_Task requirements:_ Only lines containing the word "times" belong in the answer; copy each one from the records.

_Data records:_
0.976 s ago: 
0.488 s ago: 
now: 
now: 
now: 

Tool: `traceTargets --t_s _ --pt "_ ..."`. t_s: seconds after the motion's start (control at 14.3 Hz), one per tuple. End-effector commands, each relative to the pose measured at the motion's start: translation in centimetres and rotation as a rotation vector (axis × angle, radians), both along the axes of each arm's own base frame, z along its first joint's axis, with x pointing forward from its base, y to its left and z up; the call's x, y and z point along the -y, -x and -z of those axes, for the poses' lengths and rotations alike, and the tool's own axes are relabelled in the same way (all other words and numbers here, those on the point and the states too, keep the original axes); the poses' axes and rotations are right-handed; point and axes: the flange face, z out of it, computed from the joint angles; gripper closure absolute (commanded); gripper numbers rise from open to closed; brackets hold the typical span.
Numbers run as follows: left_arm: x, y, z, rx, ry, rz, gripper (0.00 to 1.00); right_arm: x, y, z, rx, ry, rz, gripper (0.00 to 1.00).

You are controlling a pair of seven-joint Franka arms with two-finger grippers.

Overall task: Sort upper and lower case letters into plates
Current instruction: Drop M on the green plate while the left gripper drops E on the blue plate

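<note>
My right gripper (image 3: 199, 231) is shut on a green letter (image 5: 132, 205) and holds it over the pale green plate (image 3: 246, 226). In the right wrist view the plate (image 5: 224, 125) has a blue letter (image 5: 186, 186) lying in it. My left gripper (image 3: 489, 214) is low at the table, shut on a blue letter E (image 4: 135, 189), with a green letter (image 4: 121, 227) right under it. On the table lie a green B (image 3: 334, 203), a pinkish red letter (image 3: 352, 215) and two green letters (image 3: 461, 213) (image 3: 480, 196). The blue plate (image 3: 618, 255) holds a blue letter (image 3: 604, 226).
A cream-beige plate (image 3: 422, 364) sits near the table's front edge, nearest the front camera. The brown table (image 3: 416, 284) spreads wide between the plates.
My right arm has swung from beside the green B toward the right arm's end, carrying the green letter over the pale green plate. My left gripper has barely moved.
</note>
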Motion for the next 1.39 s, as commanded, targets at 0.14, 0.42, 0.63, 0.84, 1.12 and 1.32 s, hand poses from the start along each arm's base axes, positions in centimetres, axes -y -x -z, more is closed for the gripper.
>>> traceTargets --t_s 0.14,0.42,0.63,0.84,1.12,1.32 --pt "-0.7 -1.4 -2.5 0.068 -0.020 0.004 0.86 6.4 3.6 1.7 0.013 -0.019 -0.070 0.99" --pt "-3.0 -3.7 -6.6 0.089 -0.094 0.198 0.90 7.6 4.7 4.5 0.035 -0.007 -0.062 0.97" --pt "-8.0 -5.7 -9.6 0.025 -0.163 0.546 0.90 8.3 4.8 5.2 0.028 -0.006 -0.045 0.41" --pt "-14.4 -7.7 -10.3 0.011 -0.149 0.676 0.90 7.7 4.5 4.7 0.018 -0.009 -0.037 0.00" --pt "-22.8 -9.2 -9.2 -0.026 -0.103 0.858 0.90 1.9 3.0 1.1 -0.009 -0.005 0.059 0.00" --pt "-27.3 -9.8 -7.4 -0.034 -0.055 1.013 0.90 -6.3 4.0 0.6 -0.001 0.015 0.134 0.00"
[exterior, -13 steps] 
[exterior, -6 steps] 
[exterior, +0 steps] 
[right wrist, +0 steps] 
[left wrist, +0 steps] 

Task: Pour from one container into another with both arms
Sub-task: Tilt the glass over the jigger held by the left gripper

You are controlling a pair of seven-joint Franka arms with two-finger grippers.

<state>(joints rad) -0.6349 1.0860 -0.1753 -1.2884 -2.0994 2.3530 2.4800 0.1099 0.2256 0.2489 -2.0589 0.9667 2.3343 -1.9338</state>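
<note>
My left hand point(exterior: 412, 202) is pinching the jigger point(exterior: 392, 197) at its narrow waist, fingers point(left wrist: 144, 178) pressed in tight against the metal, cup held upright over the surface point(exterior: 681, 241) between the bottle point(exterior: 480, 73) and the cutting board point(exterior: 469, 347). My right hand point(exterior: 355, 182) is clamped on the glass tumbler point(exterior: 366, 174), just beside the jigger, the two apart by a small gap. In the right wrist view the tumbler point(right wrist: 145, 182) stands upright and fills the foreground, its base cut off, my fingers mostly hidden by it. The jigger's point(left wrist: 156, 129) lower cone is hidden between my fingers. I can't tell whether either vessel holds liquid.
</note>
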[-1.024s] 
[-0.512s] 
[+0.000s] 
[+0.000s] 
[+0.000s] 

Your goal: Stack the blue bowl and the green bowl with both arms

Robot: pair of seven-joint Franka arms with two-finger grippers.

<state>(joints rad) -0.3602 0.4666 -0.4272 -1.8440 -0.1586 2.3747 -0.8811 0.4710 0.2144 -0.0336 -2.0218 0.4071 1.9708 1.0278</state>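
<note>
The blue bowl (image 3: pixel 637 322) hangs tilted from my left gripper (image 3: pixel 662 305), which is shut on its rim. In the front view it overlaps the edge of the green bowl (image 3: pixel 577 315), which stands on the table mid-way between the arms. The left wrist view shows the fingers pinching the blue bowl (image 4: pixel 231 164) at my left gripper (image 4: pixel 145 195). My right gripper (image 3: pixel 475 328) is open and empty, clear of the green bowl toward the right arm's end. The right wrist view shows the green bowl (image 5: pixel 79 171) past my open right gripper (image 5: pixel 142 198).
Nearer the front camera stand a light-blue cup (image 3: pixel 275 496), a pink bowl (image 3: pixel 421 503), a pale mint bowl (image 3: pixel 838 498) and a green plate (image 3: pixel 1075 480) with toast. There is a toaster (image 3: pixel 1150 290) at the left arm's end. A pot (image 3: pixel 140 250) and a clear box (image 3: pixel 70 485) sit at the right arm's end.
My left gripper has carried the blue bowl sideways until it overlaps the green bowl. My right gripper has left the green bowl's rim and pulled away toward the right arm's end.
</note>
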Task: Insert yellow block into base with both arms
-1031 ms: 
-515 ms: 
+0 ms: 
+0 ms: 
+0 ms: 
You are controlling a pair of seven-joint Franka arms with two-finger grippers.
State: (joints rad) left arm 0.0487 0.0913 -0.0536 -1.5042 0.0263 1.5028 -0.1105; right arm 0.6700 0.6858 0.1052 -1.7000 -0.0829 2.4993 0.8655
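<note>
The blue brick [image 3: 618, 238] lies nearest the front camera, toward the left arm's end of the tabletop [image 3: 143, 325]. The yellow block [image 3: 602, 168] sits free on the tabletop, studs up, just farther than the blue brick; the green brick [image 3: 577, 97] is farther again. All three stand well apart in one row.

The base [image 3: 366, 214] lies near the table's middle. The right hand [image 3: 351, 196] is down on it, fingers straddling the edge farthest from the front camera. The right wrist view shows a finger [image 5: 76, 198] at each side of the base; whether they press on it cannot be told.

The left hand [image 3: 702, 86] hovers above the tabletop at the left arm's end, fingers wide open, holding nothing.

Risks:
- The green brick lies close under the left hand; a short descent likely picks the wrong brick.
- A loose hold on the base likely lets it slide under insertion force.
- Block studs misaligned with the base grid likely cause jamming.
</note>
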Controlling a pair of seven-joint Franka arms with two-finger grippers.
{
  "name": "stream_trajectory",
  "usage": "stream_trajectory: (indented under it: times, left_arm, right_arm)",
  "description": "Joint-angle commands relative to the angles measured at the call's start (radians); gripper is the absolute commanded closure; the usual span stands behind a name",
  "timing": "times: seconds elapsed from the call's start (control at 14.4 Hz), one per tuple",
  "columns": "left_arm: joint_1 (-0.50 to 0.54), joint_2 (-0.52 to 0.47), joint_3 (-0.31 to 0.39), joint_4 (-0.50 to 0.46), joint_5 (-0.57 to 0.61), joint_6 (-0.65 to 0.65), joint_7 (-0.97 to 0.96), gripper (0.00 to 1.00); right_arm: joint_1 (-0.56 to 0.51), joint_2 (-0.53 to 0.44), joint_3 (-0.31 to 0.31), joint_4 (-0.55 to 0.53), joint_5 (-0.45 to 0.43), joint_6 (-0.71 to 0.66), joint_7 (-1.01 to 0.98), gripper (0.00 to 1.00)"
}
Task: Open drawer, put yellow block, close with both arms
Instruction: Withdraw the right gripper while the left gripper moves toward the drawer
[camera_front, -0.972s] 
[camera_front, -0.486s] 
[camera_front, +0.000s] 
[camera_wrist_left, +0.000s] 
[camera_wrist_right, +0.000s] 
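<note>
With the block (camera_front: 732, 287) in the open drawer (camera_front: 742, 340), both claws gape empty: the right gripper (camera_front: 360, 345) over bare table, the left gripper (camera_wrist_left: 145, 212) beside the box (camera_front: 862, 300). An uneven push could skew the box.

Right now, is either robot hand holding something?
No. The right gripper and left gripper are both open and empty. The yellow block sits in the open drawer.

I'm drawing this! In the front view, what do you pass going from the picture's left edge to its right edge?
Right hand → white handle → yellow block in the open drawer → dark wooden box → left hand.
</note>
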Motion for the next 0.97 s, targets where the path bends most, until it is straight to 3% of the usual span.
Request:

_Answer below:_
  "usage": "stream_trajectory: (indented under it: times, left_arm, right_arm)",
  "timing": "times: seconds elapsed from the call's start (control at 14.4 Hz), one per tuple",

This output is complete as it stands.